Since paths are likely to change over time, we need to investigate the destination spread distribution. Even though we expect the spread of destination nodes to be significant, the situation is not hopeless if we find that most of the packets still fall within a small region. Using Figure 9 as an illustration, we proceed as follows: we first determine the node that received the most number of packets for a particular key, we call this the mode node. Then, for each hop from the mode node, we compute the total fraction of packets that end on nodes at that distance. If the destination nodes are evenly spread out over a wide area, then the distribution will show a relatively flat graph over multiple hops. On the other hand, if the nodes are highly clustered together, we should see a graph that peaks at the 0th hop, with small fractions at the other hops.


In both scenarios, the mean network diameter is 18, the average probability of route completion is about 86%,8 and the mean number of neighbors is around 10.4. Figure 10 shows the distribution of destination nodes, from which we can observe the following:
  1. The majority of packets (80%) land within one hop of the mode node. This implies that, without data refreshing and with one hop replication, the mean probability of lookup success will also be about 80%. As we shall see subsequently, data refreshing increases this probability. Another alternative will be to increase the scope of local replication, which will however be at the expense of more transmissions and storage space.
  2. Having more dynamic routing does not affect the resulting destination spread. This is due to the fact that, over time, all possible combinations of routing state, and correspondingly all possible destinations, have been encountered. Increasing the rate at which changes occur does not affect this destination set.

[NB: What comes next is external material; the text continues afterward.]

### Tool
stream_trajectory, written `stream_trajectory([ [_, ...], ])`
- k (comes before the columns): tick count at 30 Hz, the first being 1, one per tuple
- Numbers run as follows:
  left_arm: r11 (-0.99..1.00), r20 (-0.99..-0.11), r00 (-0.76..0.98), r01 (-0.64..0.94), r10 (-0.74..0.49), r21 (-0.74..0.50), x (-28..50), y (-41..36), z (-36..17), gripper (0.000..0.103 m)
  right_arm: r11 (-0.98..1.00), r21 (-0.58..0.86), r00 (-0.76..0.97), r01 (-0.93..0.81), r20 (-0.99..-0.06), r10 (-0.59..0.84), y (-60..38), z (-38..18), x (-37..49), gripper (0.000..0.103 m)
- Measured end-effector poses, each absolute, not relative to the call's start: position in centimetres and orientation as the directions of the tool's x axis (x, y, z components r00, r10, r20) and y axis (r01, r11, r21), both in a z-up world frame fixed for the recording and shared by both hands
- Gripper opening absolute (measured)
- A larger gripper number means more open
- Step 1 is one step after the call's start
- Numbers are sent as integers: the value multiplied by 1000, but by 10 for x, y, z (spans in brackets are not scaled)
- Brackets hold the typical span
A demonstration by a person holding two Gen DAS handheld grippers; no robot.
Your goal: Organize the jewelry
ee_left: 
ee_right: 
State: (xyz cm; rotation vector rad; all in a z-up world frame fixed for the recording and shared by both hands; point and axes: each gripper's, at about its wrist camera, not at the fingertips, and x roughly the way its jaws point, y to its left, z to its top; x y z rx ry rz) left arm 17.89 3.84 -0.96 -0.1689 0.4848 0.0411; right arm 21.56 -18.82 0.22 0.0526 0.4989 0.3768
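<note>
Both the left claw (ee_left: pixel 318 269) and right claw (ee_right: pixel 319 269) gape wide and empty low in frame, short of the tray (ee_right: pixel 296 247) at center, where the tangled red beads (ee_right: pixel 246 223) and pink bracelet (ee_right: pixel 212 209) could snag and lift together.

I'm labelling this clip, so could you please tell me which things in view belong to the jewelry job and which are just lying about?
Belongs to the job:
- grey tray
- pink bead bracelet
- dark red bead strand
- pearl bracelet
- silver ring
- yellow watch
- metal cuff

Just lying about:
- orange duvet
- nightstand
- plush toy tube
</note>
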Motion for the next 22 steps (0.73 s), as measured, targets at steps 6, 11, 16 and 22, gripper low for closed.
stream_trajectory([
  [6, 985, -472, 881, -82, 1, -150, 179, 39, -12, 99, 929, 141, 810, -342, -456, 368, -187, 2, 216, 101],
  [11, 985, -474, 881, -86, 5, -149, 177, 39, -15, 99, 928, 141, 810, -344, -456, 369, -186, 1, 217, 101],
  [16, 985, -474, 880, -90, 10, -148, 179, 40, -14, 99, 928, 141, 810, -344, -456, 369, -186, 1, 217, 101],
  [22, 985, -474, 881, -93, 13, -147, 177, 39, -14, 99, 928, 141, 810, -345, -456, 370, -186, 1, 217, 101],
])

Figure 11: 500-node simulation: variation of lookup success with data refresh interval.

We next consider the effect of data refreshing. As described in Section 6.4, lookup success now refers to average fraction of queries that end within the replication region for all window periods. These periods, or refresh intervals, are varied from 5 to 250 seconds, and the results are shown in Figure 11. We can observe that

  1. Refreshing data more frequently can increase the probability of a successful query to >95%.
  2. Faster route adaptation results in lower lookup success for a particular refresh interval.
  3. Variation in lookup success is higher for routing that updates more frequently.
  4. As the refresh interval increases, lookup success probability approaches that of packet fraction received within one hop of the mode node, which agrees with Figure 10.

Overhead Scaling

Figure 12: 500-node simulation: breakdown of transmissions for each packet type.

Finally, we consider the overhead incurred by pathDCS, focusing on the total number of each type of packet transmitted. We identify five types of packets: (1) distance vector (DV), (2) link estimation, (3) data packet transmission for replication, (4) data packet transmission for forwarding, and (5) data packet transmission for refreshing. Figure 12 shows the breakdown for various application data generation rates. We assume that the refresh per data type occurs once every 100 seconds, and that there are 100 data types in the network. The rest of the network parameters are as given in Tables 1 and 2. From the figure, we see that the fraction of overhead packets reduces with an increase in application rate, which is what we expect in general. Furthermore, the cost of refreshing data is low, compared to the initial data replication and forwarding.

To summarize, the 500-node packet-level simulation shows that local replication by itself is sufficient to result in high (80%) lookup success. Refreshing data periodically counters the effects of routing changes, and is able to increase lookup success to (>95%). However, the tradeoff is that more packets are transmitted, increasing the overhead incurred.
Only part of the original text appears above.